Le message prend une résonance particulière au sein de l’UNESCO, dont la mission s’enracine dans le préambule même de son Acte constitutif adopté en 1945. On peut y lire : « Les guerres prenant naissance dans l’esprit des hommes, c’est dans l’esprit des hommes que doivent être élevées les défenses de la paix » (“Since wars begin in the minds of men, it is in the minds of men that the defences of peace must be constructed”). Cette formule fondatrice exprime la conviction que l’éducation, la culture, la science et l’information sont au cœur de la prévention des conflits. En Ukraine, ce principe s’est traduit par des actions concrètes dès les premiers mois du conflit. Alors que des villes étaient bombardées et que des millions de personnes étaient contraintes de fuir, l’UNESCO a mobilisé ses moyens pour préserver, autant que possible, la continuité de la vie éducative et culturelle. Dans le domaine de l’éducation, l’organisation a soutenu les autorités afin d’assurer la poursuite de l’enseignement, en contribuant à la sécurisation des établissements scolaires, en apportant un appui technique et en facilitant des solutions permettant de maintenir les cours, y compris dans des conditions d’urgence. Parallèlement, une attention particulière a été accordée à la protection du patrimoine culturel, lui aussi durement touché. L’UNESCO a documenté et vérifié les dommages subis par des musées, des églises, des théâtres, des bibliothèques et des monuments historiques, tout en accompagnant les professionnels locaux dans la protection des collections et la préparation d’interventions d’urgence.

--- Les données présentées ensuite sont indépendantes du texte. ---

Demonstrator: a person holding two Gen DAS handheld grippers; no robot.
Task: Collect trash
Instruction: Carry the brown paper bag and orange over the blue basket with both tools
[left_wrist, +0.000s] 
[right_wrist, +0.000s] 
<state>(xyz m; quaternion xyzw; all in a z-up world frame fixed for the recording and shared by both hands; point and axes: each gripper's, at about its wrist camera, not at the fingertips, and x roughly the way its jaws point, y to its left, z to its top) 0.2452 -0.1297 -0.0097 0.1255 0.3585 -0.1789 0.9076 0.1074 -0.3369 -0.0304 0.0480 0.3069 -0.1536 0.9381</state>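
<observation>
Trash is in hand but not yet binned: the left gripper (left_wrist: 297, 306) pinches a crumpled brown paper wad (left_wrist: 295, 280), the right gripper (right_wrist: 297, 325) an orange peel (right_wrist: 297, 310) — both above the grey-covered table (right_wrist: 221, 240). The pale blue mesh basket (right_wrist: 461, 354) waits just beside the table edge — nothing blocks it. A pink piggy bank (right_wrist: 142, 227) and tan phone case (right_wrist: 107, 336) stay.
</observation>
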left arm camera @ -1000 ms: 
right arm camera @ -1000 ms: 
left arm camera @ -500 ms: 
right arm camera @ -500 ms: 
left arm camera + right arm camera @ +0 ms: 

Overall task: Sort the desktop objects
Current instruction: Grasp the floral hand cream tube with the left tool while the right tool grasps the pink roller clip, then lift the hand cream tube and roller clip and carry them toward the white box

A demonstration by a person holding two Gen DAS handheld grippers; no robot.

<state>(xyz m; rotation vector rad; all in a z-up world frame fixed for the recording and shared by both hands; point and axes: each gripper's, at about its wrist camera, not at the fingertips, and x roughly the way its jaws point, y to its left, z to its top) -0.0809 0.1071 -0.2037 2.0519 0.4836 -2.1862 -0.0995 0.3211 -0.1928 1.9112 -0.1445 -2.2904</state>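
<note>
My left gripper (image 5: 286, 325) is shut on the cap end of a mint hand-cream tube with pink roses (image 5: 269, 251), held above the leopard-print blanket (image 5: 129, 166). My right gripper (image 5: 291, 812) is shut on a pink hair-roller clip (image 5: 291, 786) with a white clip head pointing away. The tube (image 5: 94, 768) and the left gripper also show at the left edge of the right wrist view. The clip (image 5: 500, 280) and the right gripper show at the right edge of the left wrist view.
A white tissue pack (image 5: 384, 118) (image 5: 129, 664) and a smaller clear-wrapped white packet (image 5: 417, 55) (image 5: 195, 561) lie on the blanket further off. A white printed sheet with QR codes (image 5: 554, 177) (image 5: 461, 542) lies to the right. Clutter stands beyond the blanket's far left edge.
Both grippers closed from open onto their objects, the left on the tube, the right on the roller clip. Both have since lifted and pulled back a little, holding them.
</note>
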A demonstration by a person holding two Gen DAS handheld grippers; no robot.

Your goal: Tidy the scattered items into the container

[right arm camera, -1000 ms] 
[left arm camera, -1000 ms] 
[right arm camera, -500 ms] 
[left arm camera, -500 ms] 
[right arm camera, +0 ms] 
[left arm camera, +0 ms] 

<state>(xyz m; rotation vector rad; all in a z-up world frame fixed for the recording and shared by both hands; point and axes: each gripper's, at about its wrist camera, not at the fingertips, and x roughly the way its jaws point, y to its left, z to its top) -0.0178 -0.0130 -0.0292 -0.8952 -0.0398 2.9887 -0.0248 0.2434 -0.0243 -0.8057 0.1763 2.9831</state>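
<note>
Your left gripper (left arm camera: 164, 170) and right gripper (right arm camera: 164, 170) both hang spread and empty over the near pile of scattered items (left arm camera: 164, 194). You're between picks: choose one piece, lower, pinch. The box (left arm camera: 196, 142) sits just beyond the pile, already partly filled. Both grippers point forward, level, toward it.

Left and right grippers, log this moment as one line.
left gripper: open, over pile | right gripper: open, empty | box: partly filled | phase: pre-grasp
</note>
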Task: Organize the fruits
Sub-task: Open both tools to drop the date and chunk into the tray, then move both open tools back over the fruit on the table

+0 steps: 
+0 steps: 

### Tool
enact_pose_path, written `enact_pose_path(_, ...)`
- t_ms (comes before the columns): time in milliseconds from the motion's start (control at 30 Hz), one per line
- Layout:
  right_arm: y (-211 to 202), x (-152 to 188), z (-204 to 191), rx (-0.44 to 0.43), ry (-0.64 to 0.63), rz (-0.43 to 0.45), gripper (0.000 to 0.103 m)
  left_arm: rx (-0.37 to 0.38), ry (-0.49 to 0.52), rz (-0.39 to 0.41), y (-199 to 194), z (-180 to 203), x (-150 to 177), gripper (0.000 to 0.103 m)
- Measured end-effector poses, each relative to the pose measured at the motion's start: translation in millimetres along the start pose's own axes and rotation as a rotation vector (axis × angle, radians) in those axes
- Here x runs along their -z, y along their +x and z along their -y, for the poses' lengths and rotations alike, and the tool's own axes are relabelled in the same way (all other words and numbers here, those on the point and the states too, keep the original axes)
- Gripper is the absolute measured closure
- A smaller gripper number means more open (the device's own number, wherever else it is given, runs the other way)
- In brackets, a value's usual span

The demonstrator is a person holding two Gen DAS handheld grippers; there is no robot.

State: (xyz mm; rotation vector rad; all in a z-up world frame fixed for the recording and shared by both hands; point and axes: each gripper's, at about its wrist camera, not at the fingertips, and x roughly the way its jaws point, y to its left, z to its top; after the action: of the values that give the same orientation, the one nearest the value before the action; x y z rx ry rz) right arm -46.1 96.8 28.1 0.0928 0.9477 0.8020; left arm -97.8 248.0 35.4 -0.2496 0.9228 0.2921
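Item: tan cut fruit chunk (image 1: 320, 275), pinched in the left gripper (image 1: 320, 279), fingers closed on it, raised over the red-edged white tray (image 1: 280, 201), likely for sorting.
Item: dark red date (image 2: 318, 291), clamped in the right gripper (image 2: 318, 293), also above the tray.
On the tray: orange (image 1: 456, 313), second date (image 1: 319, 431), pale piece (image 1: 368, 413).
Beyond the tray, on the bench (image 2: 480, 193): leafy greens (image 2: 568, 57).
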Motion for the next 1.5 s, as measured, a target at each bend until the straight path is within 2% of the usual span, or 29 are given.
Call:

Le secteur de l’information a également constitué un axe prioritaire. Dans un contexte marqué par la désinformation et par les risques auxquels sont exposés les journalistes, l’organisation a mis en place des initiatives visant à renforcer la sécurité des professionnels des médias et à promouvoir l’éducation aux médias auprès du public. C’est dans cette perspective que s’inscrit le message politique réaffirmé à Paris : la recherche d’une paix durable, crédible et conforme au droit international. À l’UNESCO, cette ambition s’articule naturellement avec l’idée fondatrice que la paix se construit d’abord par les esprits, à travers l’éducation, la culture et un accès libre et fiable à l’information.